*PROBLEM DESCRIPTION*: Where the word "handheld" shows up in the entries below, please copy the whole line.

*DATA*:
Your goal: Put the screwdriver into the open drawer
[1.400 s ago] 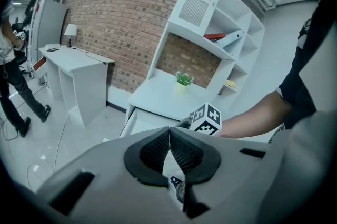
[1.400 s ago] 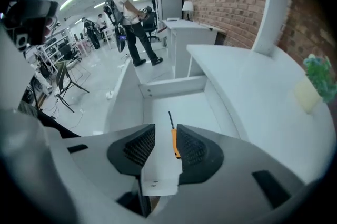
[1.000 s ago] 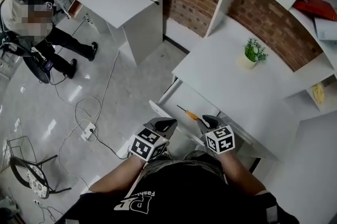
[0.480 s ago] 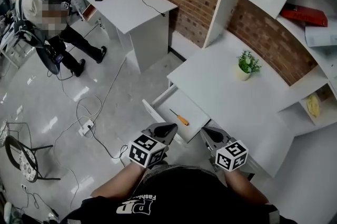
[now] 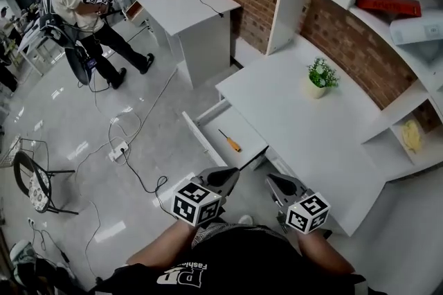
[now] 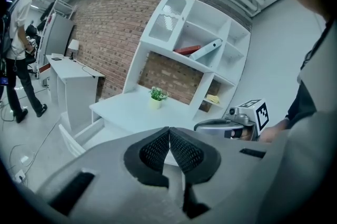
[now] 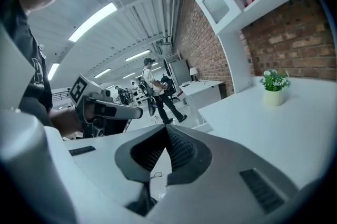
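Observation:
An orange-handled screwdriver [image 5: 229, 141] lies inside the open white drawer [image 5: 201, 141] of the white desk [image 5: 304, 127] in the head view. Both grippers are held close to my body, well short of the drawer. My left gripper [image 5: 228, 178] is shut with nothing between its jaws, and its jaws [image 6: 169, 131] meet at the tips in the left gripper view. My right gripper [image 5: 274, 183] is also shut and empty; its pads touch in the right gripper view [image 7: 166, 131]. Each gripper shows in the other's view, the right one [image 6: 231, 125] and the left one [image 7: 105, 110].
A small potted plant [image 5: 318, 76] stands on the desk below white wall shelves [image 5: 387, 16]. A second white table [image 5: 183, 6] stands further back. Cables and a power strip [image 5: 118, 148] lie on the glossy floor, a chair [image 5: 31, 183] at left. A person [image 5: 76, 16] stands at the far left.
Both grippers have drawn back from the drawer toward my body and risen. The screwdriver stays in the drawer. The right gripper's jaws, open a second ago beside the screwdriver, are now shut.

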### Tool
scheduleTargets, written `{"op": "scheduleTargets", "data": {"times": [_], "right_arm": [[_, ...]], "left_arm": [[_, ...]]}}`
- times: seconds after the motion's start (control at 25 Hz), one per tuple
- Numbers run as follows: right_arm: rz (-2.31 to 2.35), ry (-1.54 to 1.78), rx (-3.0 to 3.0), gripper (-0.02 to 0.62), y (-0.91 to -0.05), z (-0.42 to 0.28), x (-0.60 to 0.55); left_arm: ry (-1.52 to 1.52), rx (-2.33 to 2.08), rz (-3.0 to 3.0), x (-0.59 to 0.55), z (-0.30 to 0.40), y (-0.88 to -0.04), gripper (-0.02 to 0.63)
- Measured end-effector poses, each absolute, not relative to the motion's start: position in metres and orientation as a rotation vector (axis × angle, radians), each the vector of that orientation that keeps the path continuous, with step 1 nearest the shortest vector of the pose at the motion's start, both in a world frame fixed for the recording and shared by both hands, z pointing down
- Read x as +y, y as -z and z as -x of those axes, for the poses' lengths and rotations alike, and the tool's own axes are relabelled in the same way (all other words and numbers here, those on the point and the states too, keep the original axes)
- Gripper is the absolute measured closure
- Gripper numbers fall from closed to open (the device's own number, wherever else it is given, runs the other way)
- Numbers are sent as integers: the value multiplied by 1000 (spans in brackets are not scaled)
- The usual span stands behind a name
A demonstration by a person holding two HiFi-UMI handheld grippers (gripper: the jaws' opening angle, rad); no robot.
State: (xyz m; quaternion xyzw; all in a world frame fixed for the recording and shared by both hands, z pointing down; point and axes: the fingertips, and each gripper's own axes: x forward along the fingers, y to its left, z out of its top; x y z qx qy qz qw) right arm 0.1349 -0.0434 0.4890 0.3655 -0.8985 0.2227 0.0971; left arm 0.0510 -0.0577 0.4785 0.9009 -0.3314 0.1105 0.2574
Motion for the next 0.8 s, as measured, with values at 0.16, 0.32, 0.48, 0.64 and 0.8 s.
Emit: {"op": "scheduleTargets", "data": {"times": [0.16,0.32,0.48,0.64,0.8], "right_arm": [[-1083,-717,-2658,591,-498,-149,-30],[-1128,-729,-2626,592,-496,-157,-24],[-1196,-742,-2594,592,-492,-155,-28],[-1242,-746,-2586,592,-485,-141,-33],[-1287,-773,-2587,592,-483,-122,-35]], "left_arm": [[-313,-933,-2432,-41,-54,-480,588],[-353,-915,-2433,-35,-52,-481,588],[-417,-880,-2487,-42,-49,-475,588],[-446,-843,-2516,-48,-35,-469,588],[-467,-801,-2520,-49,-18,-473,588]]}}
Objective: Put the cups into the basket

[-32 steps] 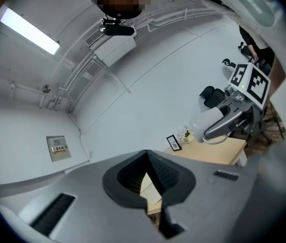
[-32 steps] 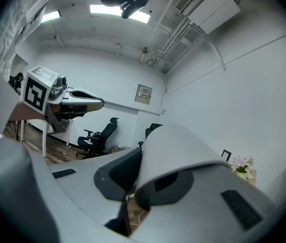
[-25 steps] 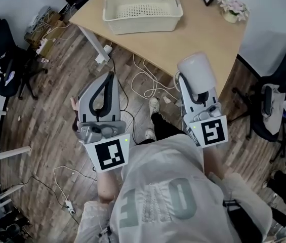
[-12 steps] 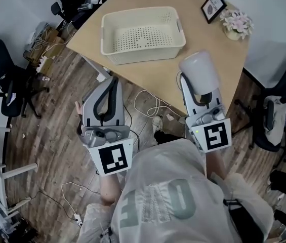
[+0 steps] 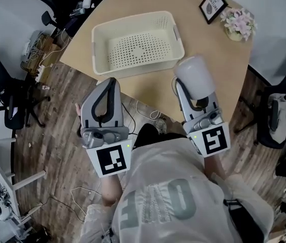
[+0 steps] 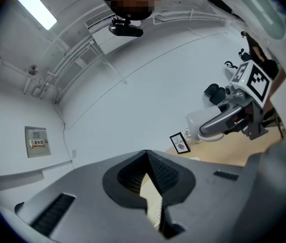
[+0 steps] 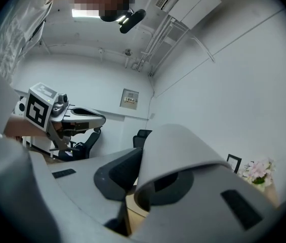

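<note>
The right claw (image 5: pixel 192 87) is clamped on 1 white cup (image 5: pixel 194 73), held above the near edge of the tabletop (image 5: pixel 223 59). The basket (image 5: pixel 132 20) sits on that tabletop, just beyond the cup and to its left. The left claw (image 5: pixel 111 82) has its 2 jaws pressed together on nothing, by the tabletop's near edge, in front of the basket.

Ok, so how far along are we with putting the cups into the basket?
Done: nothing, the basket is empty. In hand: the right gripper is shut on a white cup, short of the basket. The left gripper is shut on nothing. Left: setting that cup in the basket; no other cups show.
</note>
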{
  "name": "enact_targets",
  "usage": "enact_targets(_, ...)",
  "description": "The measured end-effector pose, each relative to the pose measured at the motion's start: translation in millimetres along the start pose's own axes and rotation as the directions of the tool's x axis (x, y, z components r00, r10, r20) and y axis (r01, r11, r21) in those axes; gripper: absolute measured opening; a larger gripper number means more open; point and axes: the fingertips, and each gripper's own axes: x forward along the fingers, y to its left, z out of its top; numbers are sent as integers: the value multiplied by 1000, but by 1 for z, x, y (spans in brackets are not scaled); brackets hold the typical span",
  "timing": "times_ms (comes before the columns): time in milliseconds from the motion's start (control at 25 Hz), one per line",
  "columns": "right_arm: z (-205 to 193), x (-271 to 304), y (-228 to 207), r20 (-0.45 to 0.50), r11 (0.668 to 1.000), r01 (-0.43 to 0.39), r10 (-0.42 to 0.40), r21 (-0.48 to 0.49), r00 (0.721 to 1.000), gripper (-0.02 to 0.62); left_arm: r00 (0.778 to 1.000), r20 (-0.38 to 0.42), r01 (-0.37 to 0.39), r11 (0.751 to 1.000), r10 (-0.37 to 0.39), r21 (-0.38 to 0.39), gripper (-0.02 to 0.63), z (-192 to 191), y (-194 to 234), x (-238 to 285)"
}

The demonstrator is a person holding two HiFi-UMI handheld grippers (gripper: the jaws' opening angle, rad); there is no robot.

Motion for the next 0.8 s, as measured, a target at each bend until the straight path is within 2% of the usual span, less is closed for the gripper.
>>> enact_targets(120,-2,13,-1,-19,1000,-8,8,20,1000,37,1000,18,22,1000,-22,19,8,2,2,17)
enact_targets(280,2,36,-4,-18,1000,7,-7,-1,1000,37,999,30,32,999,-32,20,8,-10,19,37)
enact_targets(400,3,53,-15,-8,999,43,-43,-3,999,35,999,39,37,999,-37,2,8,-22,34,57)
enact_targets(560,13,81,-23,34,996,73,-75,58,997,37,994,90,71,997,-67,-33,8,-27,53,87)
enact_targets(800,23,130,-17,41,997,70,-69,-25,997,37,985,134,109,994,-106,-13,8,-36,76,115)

*EXERCISE RESPONSE*:
A demonstration by a person holding two HiFi-UMI handheld grippers (gripper: the jaws' opening angle, rad); no robot.
The demonstrator is a person holding two HiFi-UMI handheld grippers (gripper: the jaws' opening angle, rad); there is no robot.

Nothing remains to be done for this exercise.